> [SUPPLIED DATA]:
BEGIN
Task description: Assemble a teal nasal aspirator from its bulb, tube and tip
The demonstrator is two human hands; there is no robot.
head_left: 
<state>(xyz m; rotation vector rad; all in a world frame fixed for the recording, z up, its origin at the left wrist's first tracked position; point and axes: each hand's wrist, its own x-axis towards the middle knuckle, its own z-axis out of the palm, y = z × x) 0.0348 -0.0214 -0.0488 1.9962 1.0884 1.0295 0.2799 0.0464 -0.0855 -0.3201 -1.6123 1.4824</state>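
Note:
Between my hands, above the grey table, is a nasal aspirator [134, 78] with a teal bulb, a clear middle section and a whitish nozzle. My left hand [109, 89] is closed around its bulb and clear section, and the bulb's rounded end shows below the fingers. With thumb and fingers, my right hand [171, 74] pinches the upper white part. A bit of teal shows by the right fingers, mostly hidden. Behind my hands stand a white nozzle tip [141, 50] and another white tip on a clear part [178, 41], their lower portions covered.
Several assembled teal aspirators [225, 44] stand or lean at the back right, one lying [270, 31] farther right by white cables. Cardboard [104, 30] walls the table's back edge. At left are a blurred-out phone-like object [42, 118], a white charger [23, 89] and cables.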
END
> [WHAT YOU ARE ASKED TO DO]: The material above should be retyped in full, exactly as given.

> [RESPONSE FOR THIS EXERCISE]:
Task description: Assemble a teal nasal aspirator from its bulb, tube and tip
The demonstrator is two human hands; there is no robot.
head_left: 
<state>(xyz m; rotation vector rad; all in a world frame fixed for the recording, z up, its origin at the left wrist's first tracked position; point and axes: each hand's wrist, its own x-axis towards the middle knuckle, its own z-axis out of the palm, y = z × x) 0.0348 -0.0214 -0.0488 1.9962 1.0884 1.0295 0.2799 0.0464 -0.0855 -0.3201 -1.6123 1.4824</state>
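Note:
Between my hands, above the grey table, is a nasal aspirator [134, 78] with a teal bulb, a clear middle section and a whitish nozzle. My left hand [109, 89] is closed around its bulb and clear section, and the bulb's rounded end shows below the fingers. With thumb and fingers, my right hand [171, 74] pinches the upper white part. A bit of teal shows by the right fingers, mostly hidden. Behind my hands stand a white nozzle tip [141, 50] and another white tip on a clear part [178, 41], their lower portions covered.
Several assembled teal aspirators [225, 44] stand or lean at the back right, one lying [270, 31] farther right by white cables. Cardboard [104, 30] walls the table's back edge. At left are a blurred-out phone-like object [42, 118], a white charger [23, 89] and cables.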

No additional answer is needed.